The patient refused surgery, which is the standard
treatment for stage IB pleural mesothelioma, especially epithelial
mesothelioma (23), due to their
relatively advanced age. Therefore, 2 months after the first visit,
four courses of combination therapy with cisplatin + pemetrexed
(cisplatin supplied by Nichi-Iko Pharmaceutical Co., Ltd.
administered intravenously at 75 mg/m2 on the first day
+ pemetrexed supplied by Eli Lilly Japan K.K. administered
intravenously at 500 mg/m2on the first day, one cycle in
21 days) were administered. Follow-up chest radiography performed
during this time revealed an improvement in the right pleural
effusion (Fig. 4A), and follow-up
CT revealed the reduction of the pleural masses (Fig. 4B). However, the nodule in the S10
segment of the right lower lobe appeared to have slowly grown
during the four courses (Fig. 4C).
Primary lung cancer was suspected based on the follow-up CT
findings; however, the nodule had slightly increased in size. After
four courses, the patient was switched from combination therapy
with cisplatin + pemetrexed to maintenance therapy with pemetrexed
(administered intravenously at 500 mg/m2 on the first
day, one cycle in 21 days), which was discontinued after three
courses due to drug-induced pneumonia.
Follow-up revealed that the pneumonia was resolved
and the pleural mass disappeared (Fig.
4D and E); however, the nodule in the S10 segment of the right
lower lobe had grown ~5 mm in the 18 months since initial diagnosis
(Fig. 4F).
18F-fluorodeoxyglucose positron emission tomography
(Fig. 4G and H) and brain-enhanced
MRI performed according to the standard settings revealed no
evidence of distant metastasis of primary lung tumor or recurrence
of mesothelioma. Therefore, at 20 months after the first visit,
CT-guided biopsy was performed. Pathological examination of the
specimen, performed with hematoxylin and eosin staining with
Carazzi's hematoxylin for 25 min and eosin for 7 min at room
temperature (Fig. 5A and B), and
periodic acid Schiff staining with 1% periodic acid for 10 min,
Schiff's solution for 15 min and Mayer's hematoxylin for 4 min at
room temperature (Fig. 5C and D),
revealed that the alveolar air space was replaced by
papillary-like, highly cylindrical epithelium, suggesting invasive
mucinous adenocarcinoma.
No pleural invasion of adenocarcinoma was observed
in the biopsy specimen. Thus, the patient was diagnosed with lung
adenocarcinoma (cT1aN0M0, stage IA1) in the right lower lobe
(25). The patient was provided
with a full explanation that the standard treatment for stage IA1
non-small cell lung cancer is resection of >1 lung lobe. The
patient refused surgery and underwent stereotactic radiotherapy (3
days, maximum total dose 58.9 Gy), which resulted in the nodule
shrinking and subsequent control of enlargement. At 12 months after
radiotherapy, there was no recurrence of mesothelioma or lung
cancer.
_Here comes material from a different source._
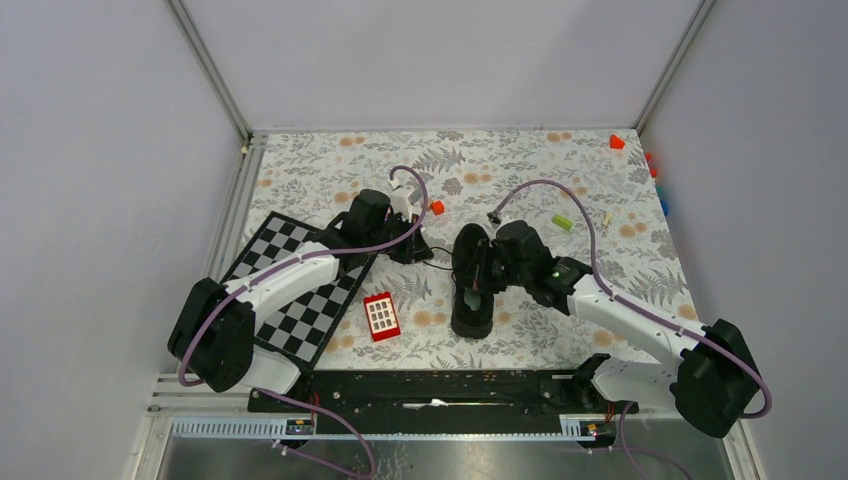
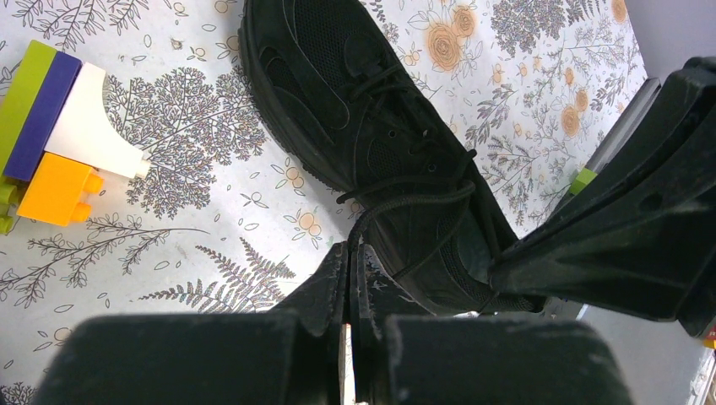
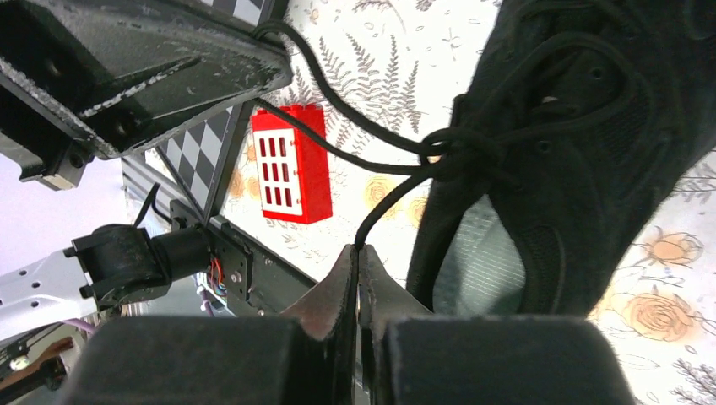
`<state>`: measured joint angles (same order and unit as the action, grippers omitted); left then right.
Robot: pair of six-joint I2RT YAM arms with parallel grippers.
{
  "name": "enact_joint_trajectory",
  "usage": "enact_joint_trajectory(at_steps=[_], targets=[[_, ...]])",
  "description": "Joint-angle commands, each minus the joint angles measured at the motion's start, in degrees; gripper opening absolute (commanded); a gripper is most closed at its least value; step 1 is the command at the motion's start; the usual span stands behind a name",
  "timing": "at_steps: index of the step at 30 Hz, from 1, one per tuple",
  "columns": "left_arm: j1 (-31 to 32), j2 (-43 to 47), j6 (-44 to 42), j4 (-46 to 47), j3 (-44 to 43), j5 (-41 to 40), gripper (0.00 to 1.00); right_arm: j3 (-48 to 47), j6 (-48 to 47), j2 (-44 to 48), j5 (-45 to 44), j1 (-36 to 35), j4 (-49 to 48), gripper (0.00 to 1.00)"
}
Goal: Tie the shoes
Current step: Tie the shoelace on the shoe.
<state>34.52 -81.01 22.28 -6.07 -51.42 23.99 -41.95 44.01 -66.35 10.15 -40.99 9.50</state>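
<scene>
Both pinched shut, left jaws and right jaws, each on a lace (image 3: 426, 169) end. Between them, on the worktop (image 1: 500, 170), the shoe (image 1: 472, 315). Could drag the unanchored shoe sideways (or lose the thin lace) if pulled unevenly.

Table (image 1: 500, 170) covered in fern-and-flower print. On it: checkerboard (image 1: 325, 315) at left; red brick (image 1: 381, 316) with white grid, just beside board's right edge; black sneaker (image 1: 472, 300) near centre, right of brick; small orange-red piece (image 1: 437, 207) and green block (image 1: 563, 221) farther back; red piece (image 1: 617, 142) at far right corner.
</scene>
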Motion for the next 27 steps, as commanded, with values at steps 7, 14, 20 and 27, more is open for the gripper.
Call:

Follow-up is presently ongoing to monitor for recurrences
every 3 months and the patient is not undergoing any further
treatments.
Discussion
The present report described the successful
treatment of a patient with simultaneous malignant pleural
mesothelioma and pulmonary adenocarcinoma. In a database analysis
of ~3,800 patients with malignant mesothelioma, lung cancer as a
complication was only reported in 18 (0.5%) patients (26). To the best of our knowledge, 27 such
cases have been previously reported in the literature (5–22), but
none of the reports described the lung cancer as invasive mucinous
adenocarcinoma. Distinguishing between malignant pleural
mesothelioma and advanced-stage lung cancer is challenging
(27), which may be a reason for
the low frequency of reported cases.
The treatment of malignant pleural mesothelioma
requires a multidisciplinary approach and includes surgery,
chemotherapy and radiotherapy. A review by Bou-Samra et al
(28), which analyzed the 2022
National Cancer Database in the US, found no notable changes in the
proportion of patients who underwent surgery, including
extrapleural lung resection, extended pleurectomy, corticectomy,
pleural corticectomy and partial pleurectomy, for malignant pleural
mesothelioma from 2004 to 2020. The authors concluded that the
observed lack of increase in surgical treatment rates may be due to
the lack of a clear evidence-based consensus on surgical approaches
for mesothelioma.
Randomized controlled studies to determine the best
treatment options for malignant pleural mesothelioma are lacking
due to the relative rarity of this diagnosis. The current
management of pleural mesothelioma involves a multidisciplinary
team and expert consensus based on stage and histologic subtype.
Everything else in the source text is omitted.